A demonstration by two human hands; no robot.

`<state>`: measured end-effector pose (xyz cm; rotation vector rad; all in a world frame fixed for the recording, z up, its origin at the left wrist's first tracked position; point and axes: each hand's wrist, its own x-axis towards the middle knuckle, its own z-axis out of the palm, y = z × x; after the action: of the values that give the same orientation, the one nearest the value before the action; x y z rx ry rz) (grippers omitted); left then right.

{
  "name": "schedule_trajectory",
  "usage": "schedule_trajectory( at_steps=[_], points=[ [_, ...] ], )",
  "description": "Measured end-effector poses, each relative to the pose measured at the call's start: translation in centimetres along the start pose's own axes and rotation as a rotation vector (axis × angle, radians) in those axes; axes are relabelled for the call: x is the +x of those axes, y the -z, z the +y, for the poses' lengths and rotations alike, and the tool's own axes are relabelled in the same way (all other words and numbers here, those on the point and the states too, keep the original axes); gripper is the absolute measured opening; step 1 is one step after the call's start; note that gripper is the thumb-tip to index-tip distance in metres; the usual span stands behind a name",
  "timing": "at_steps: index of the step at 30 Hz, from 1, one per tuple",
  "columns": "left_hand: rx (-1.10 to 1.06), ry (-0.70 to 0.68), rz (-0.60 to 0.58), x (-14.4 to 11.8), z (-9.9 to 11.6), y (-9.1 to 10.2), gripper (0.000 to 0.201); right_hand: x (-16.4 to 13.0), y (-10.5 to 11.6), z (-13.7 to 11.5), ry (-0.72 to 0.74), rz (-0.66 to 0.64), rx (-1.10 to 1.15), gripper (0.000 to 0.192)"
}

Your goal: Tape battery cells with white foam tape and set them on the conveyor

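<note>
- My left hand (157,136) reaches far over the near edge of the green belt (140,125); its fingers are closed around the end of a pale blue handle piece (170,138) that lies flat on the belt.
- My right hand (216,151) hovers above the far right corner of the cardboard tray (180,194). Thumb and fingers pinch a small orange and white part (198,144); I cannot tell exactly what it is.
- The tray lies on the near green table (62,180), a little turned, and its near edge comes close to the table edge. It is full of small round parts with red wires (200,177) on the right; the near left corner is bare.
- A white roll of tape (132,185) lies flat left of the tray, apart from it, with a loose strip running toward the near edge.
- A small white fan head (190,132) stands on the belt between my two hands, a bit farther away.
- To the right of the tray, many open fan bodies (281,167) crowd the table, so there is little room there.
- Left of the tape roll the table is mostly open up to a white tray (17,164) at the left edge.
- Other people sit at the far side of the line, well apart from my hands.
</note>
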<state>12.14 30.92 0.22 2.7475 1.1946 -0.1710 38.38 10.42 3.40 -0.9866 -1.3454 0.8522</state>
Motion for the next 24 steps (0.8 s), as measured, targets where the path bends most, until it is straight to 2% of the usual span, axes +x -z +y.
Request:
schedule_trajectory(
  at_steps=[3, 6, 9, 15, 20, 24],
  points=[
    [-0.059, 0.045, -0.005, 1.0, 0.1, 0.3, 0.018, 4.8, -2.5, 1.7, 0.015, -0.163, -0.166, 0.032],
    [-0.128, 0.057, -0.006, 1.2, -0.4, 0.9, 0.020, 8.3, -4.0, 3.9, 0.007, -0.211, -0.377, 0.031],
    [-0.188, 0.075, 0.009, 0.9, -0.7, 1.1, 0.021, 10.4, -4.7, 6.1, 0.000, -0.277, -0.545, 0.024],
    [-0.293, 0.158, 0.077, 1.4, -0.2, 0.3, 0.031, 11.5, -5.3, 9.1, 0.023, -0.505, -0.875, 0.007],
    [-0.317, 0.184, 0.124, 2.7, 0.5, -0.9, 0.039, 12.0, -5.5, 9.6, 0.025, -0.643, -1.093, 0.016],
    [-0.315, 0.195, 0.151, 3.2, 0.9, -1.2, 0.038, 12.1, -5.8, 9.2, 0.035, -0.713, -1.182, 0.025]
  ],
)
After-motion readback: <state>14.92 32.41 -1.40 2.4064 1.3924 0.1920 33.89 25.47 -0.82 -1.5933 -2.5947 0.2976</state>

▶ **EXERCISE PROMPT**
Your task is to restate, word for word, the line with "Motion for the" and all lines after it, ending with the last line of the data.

▶ **ANSWER AREA**
Motion for the next 24 steps (0.8 s), as measured, targets where the path bends most, until it is straight to 2% of the usual span, axes +x -z +y.
Request:
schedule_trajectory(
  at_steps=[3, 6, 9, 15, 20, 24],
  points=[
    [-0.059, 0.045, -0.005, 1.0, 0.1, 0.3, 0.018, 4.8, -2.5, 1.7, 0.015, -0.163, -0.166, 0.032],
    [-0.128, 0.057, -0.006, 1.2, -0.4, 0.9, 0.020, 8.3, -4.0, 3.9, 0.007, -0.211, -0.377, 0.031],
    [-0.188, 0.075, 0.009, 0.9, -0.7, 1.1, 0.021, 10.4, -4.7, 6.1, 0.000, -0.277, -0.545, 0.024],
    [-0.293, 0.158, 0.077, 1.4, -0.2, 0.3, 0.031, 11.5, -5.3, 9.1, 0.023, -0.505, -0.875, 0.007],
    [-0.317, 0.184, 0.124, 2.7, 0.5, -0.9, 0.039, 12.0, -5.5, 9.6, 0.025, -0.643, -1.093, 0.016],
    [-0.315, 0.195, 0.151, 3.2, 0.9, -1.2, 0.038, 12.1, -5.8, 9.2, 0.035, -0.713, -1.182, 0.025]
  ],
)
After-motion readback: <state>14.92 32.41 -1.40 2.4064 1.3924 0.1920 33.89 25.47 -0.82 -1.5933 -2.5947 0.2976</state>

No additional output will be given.